Activity: Leave out the pictures and set down exactly the lines from the start of the listing through the one with "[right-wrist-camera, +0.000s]", both included.

Dataset excerpt:
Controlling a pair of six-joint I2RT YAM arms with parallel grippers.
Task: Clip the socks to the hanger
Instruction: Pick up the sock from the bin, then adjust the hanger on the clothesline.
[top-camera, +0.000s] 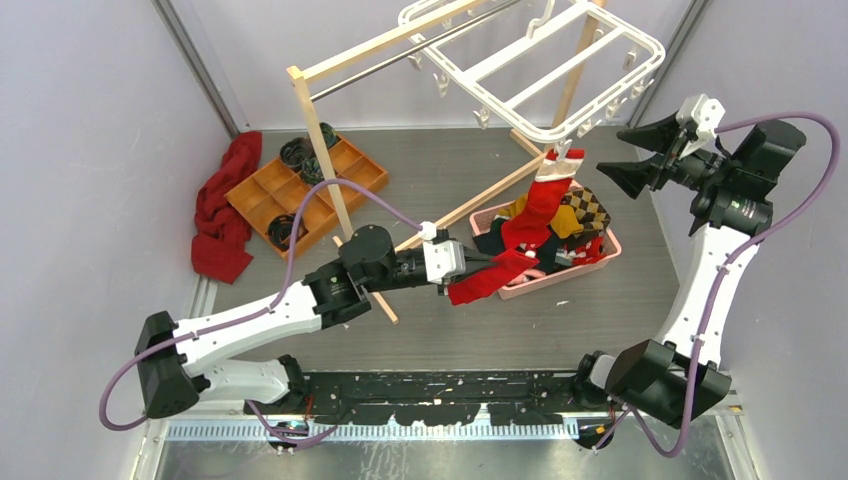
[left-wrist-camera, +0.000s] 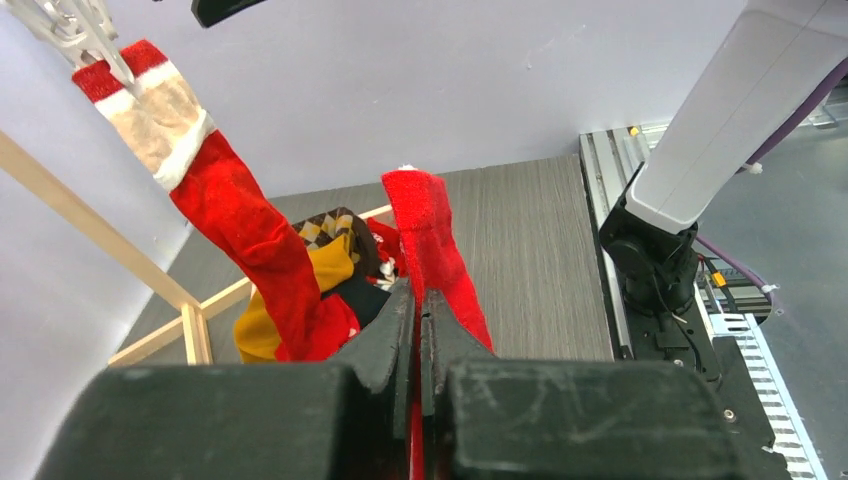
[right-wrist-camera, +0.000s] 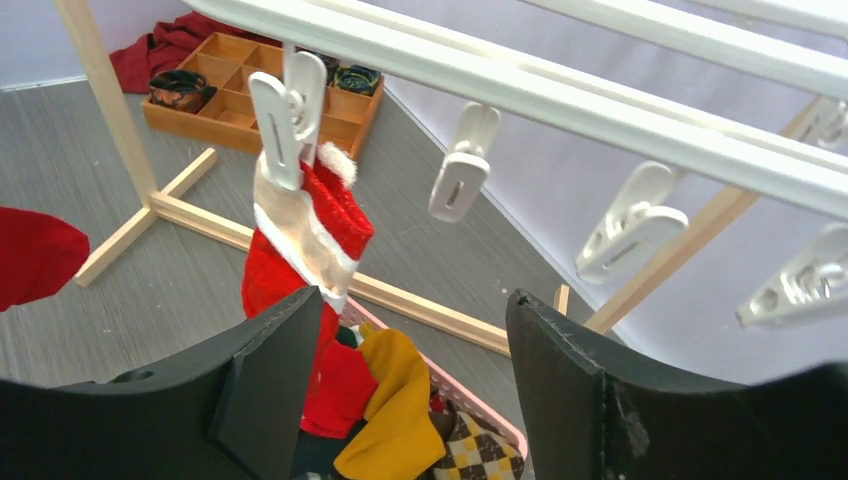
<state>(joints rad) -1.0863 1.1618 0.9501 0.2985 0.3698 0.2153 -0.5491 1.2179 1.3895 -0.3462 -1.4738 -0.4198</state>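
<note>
One sock (top-camera: 548, 195) hangs by its white cuff from a clip (right-wrist-camera: 283, 120) on the near edge of the hanger (top-camera: 655, 50), above the pink basket (top-camera: 565, 278) of garments. I have the second sock (top-camera: 490, 282) clamped in the left gripper (top-camera: 468, 266). Its jaws are pressed tight on the fabric, with most of the sock's length free beyond them, ready to offer up to the frame. The right gripper (top-camera: 613, 156) stands wide and holds nothing, just right of the hanger. I judge it waits there to squeeze open the next free clip (right-wrist-camera: 462, 160).
</note>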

Task answer:
Controlling a pair of six-joint I2RT YAM arms with parallel grippers.
Task: Clip the socks to the hanger
Instruction: Pick up the sock from the bin, then adjust the hanger on the clothesline.
[top-camera, +0.000s] 
[left-wrist-camera, +0.000s] 
[right-wrist-camera, +0.000s] 

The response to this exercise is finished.